Recuerdos de ese abril

Un nombre a veces no nos dice nada. La misma ocurrencia la tienen las
palabras.


11 de Abril del 93. La reunión no terminó tan tarde. Como de costumbre se
despidió de sus camaradas y se marchó por el camino de siempre. Fue sólo en
el instante del disparo, cuando supo que estaba irremediablemente en manos
de la muerte. El informe forense indica que Chris Hani recibió cientos de golpes
y un tiro en la cara antes de abandonar este mundo. Horas después, sus
asesinos fueron capturados celebrando, borrachos, en un bar de Pretoria,
frecuentado por militantes de la juventud Apartheid de Sudáfrica. En su defensa
argumentaron que lo hicieron porque se trataba de un comunista. “Negro y
comunista, entonces merecía morir”. Comunista: un nombre que no es
cualquier nombre común. Término que para algunos resulta temible, doloroso y
por ello también abominable.


Pudo haber sido Judío, Musulmán, o qué se yo… Chris Hani había decidido
abandonar el CNA y con ello cualquier cargo o prebenda, para consagrarse de
por vida al peligroso oficio de darse a los demás por entero, haciéndose
comunista, lo que en la Sudáfrica del Apartheid era igual que jugar con la
muerte.


A eso de las cuatro de la tarde del 11de Abril de 2002, Yesenia Fuentes, se
encontraba en las inmediaciones de Puente Llaguno, en una manifestación
pacífica permitida, en respaldo al presidente Chávez. Recibió un disparo en la
cara. Paradójicamente, Yesenia corrió con más fortuna que Chris, pues ese
día, decenas cayeron muertos o quedaron gravemente lesionados de por vida
por ser bolivarianos. Otros tantos, del lado de la oposición, también resultaron
heridos o muertos, por prestarse a la aventura de la intolerancia, de manos de
alguno de aquellos involucrados en el Golpe de Estado. Las transmisiones de
radio de la PM de entonces, decían: “Dispárenle a la chusma” y los canales de
TV satanizaban hasta la condena a muerte a todo aquel que simpatizara con
Chávez, mientras Capriles Radonski asaltaba la embajada de Cuba.

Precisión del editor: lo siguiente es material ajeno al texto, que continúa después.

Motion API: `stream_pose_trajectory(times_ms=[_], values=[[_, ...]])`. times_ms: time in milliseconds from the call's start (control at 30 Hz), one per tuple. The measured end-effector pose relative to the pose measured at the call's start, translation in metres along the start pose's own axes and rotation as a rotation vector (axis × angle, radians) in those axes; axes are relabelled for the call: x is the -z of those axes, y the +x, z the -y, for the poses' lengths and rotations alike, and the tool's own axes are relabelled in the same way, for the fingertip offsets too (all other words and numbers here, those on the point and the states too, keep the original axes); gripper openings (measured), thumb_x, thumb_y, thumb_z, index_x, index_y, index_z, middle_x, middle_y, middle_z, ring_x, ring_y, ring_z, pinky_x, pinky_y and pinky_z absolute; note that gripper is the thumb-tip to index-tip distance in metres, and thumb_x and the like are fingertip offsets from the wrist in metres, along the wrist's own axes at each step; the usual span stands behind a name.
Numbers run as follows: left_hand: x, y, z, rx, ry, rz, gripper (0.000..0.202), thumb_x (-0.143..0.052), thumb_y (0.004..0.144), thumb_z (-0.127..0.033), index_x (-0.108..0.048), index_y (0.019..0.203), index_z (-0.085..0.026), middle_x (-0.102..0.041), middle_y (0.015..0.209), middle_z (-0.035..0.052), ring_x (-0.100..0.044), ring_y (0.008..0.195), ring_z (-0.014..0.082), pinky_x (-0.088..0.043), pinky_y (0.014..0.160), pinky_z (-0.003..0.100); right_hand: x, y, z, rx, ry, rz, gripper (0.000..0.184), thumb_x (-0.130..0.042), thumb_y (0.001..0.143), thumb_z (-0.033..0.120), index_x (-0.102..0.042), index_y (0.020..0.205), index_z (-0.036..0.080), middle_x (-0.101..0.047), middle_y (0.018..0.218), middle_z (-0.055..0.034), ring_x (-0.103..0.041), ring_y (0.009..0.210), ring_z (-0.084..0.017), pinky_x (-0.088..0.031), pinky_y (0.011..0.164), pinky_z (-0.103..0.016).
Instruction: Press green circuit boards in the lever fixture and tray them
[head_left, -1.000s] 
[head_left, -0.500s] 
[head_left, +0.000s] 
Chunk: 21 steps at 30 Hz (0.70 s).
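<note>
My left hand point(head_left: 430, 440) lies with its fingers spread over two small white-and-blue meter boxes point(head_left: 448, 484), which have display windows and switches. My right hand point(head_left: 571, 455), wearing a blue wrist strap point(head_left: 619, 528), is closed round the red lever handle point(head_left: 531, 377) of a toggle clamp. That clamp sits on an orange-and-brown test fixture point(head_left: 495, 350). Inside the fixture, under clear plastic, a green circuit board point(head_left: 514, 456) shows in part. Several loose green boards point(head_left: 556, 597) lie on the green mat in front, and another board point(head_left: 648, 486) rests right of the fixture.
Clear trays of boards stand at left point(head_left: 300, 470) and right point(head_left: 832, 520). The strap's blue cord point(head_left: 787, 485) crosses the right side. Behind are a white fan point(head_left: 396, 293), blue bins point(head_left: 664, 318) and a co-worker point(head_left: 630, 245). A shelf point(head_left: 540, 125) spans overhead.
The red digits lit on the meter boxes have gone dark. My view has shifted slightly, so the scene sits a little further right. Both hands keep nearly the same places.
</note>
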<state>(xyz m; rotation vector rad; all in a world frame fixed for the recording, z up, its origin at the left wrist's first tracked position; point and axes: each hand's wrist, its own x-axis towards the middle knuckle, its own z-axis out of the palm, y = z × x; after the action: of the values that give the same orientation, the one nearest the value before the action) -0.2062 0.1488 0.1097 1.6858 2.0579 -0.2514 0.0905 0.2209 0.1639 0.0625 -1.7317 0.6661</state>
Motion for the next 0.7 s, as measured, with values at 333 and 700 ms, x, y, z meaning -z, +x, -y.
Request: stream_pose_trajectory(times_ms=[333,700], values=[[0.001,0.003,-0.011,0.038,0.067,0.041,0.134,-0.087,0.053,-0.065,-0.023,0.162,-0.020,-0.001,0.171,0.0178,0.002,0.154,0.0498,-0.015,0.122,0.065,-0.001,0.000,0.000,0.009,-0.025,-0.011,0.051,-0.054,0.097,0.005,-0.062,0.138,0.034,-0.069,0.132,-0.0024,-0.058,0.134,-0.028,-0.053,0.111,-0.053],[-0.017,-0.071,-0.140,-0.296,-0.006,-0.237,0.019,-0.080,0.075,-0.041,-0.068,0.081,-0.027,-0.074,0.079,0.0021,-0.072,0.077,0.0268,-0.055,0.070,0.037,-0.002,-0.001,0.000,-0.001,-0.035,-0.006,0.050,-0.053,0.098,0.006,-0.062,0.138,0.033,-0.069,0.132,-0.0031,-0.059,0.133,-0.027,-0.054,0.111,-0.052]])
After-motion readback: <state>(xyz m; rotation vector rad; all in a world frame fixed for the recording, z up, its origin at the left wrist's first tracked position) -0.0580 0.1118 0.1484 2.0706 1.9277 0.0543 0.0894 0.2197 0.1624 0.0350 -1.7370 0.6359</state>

Demostración para la historia y la memoria de que aquí también hay fascismo
para rato.


Luego las cosas se fueron aclarando poco a poco y los que gritaban
furibundos: “¡Prohibido Olvidar!” se dieron a la fuga y se sumieron en las aguas
profundas del olvido instantáneo.


Diría el maestro Derrida que, la vida y la muerte siempre únicas, son un
paradigma; más que un símbolo. “Y es esto lo que un nombre propio debe
nombrar”.

De cuando en cuando me topo con Yesenia. Ahora consagra su vida a un
apostolado. Es miembro de ASOVIC, la organización que agrupa a las víctimas
del 11 de Abril, y promotora de REDES, complejo partidario de organizaciones
de base, de cientos de colectivos que nos reclamamos del Movimiento Popular,
que venimos de un largo camino de repliegues y avances para la acumulación
de fuerzas y experiencias, en el establecimiento y la forja de complejas formas
de relación desde donde nos ha sido posible resistir, construir y soñar y desde
donde surge entonces la consigna: Soberanía, Comuna, Producción y Defensa,
como síntesis de lo que vamos siendo.


En esos encuentros no puedo evitar la emoción. La recuerdo con el rostro
ensangrentado, en la madrugada del 12 para amanecer el día 13, en las
afueras de Miraflores, exigiendo el retorno de Chávez. No se confundió, no se
escondió. Dejó a sus muchachos con su mamá, pasó por varias funerarias y se
vino a la calle con los que no tiene privilegios ni rostro ni voz, mientras otros, tal
vez los asesinos, celebraban borrachos en la quinta La Unidad, jurando castigo
y muerte al pueblo humilde venezolano.


¡Qué valor y qué entrega la de Yesenia! Para Chris hubo justicia. Aquí Yesenia
sigue luchando para que se haga justicia. Algunos nombres comunes contienen
fechas y acontecimientos que son como tatuajes en el alma.